Сначала я проводил весь день на южном берегу острова, ожидая, не появится ли корабль, надеясь и моля об этом бога. Прошел почти год со времени моего прибытия на остров, и я рассчитывал на возвращение «Ипекакуаны», но она больше не появлялась. Я пять раз видел паруса и три раза дым, но никто не проходил вблизи острова. У меня всегда была наготове куча хвороста для костра, но, зная вулканическое происхождение острова, моряки, без сомнения, принимали дым за испарения из расселин.
Только в сентябре или даже в октябре я стал подумывать о сооружении плота. К этому времени рука моя зажила, и я мог работать обеими руками. Сначала беспомощность моя была ужасающей. Я никогда в жизни не плотничал и потому целыми днями возился в лесу, рубил и скреплял деревья. У меня не было веревок, и я не знал, из чего их сделать. Ни одна из многочисленных лиан не была достаточно гибкой и прочной для этой цели, а изобрести я с моими обрывками научных знаний ничего не мог. Более двух недель я рылся среди обугленных развалин дома и даже на берегу, где были сожжены лодки, в поисках гвоздей или еще каких‑нибудь случайно уцелевших металлических предметов, которые могли бы мне пригодиться. По временам за мною наблюдал кто‑нибудь из зверо‑людей, но, как только я окликал его, он исчезал. Наступила пора дождей, что очень замедлило мою работу, но в конце концов плот был готов.
Я был в восторге. Но по своей непрактичности, из‑за которой я страдал всю жизнь, я построил плот на расстоянии мили от берега, и, когда я тащил его к морю, он развалился на куски. Быть может, это было и к лучшему, хуже было бы, если б я спустил его на воду. Но в то время я так остро почувствовал свою неудачу, что несколько дней в каком‑то отупении бродил по берегу, глядя на воду и думая о смерти.

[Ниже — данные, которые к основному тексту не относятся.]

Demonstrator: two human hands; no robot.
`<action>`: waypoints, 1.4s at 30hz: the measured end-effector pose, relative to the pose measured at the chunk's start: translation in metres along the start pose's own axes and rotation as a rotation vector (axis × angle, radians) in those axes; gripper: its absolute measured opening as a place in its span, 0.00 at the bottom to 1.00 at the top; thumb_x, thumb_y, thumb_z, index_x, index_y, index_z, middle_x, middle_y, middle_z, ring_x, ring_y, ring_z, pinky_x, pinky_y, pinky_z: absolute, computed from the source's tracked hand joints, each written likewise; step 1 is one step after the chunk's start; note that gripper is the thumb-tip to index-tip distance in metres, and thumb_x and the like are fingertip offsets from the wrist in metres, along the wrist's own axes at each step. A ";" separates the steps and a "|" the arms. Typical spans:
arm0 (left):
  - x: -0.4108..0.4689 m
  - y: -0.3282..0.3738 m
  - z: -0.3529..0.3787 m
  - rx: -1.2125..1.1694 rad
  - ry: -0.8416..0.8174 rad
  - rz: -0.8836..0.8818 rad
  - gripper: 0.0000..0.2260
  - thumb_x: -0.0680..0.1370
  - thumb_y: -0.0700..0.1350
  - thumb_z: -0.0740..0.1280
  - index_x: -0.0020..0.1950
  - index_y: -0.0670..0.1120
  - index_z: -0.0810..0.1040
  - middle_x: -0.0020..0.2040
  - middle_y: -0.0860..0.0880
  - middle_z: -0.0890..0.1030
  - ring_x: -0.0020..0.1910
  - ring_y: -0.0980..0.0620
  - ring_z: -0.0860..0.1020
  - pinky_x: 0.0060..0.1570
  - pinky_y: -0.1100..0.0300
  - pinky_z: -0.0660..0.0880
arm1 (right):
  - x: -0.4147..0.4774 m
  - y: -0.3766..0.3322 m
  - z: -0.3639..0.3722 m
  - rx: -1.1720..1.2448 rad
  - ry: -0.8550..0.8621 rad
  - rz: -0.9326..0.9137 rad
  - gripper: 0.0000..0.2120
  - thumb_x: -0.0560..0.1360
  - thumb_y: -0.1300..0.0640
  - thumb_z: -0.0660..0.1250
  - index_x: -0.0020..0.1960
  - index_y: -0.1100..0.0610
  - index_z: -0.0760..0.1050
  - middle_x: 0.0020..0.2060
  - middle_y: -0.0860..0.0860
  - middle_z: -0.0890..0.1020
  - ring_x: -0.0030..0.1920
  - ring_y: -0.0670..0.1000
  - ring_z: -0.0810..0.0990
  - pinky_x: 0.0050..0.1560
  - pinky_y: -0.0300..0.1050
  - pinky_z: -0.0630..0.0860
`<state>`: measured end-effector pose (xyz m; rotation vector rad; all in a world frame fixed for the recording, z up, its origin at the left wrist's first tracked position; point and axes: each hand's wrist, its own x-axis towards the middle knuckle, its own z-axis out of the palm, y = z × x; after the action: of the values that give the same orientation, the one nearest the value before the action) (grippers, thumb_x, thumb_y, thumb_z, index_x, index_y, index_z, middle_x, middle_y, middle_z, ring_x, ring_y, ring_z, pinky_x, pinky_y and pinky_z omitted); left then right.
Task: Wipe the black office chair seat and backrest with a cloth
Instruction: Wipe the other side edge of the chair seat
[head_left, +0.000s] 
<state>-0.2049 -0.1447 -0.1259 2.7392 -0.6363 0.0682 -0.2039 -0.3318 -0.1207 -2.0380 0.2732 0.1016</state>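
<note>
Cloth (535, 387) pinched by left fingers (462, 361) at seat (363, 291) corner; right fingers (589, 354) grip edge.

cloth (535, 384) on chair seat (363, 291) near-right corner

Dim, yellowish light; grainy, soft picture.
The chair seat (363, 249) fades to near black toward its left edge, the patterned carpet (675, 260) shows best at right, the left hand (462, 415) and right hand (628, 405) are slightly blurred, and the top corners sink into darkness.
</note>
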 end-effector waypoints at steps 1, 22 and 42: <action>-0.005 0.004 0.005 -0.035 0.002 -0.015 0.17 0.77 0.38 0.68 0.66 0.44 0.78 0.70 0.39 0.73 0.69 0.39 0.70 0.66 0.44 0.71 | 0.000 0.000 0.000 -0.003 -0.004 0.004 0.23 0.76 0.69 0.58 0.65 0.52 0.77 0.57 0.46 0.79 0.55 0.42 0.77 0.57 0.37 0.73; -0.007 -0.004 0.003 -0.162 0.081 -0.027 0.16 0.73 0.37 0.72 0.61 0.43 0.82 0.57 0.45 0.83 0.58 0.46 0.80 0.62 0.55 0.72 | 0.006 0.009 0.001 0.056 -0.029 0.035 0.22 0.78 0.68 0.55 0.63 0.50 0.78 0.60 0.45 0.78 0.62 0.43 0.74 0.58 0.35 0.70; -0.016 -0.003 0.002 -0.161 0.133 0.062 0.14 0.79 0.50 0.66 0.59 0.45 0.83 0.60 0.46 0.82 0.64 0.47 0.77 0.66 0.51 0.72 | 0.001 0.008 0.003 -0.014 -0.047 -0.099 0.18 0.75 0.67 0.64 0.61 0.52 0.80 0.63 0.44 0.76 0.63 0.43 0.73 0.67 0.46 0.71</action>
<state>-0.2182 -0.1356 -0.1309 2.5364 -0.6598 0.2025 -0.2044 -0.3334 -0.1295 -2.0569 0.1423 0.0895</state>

Но все же я не хотел умирать. А потом случилось событие, которое показало все безумие моей медлительности, так как каждый новый день грозил все большею опасностью со стороны окружавших меня чудовищ. Однажды я лежал в тени у остатков ограды, смотря на море, как вдруг прикосновение чего‑то холодного к пяткам заставило меня вздрогнуть. Привскочив, я увидел перед собой ленивцеподобное существо. Оно давно уже разучилось говорить и быстро двигаться, гладкая шерсть его с каждым днем становилась все гуще и гуще, а кривые лапки, вооруженные когтями, все толще. Оно издало жалобный звук и, увидев, что привлекло мое внимание, сделало несколько шагов к кустарникам и оглянулось на меня.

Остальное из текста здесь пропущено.